- **PROVIDED DATA**

---

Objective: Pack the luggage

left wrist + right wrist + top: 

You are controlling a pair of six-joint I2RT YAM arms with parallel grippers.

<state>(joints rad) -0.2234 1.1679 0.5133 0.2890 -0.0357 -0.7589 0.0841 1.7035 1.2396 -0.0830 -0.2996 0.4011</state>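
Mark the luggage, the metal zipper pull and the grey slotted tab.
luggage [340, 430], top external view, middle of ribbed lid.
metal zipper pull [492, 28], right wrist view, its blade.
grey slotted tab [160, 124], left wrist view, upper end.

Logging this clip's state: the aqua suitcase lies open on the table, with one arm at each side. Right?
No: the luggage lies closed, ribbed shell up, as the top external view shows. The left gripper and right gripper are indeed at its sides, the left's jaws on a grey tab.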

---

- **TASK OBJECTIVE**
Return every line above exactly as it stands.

- **EXPECTED ANSWER**
Objective: Pack the luggage

left wrist + right wrist + top: 

You are controlling a pair of six-joint I2RT YAM arms with parallel grippers.

<state>(joints rad) -0.2234 1.1679 0.5133 0.2890 -0.0357 -0.7589 0.0841 1.7035 1.2396 -0.0830 -0.2996 0.4011</state>
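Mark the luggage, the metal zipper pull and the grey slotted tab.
luggage [340, 430], top external view, middle of ribbed lid.
metal zipper pull [492, 28], right wrist view, its blade.
grey slotted tab [160, 124], left wrist view, upper end.

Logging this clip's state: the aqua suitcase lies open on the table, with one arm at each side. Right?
No: the luggage lies closed, ribbed shell up, as the top external view shows. The left gripper and right gripper are indeed at its sides, the left's jaws on a grey tab.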

With the answer given, the exercise is closed.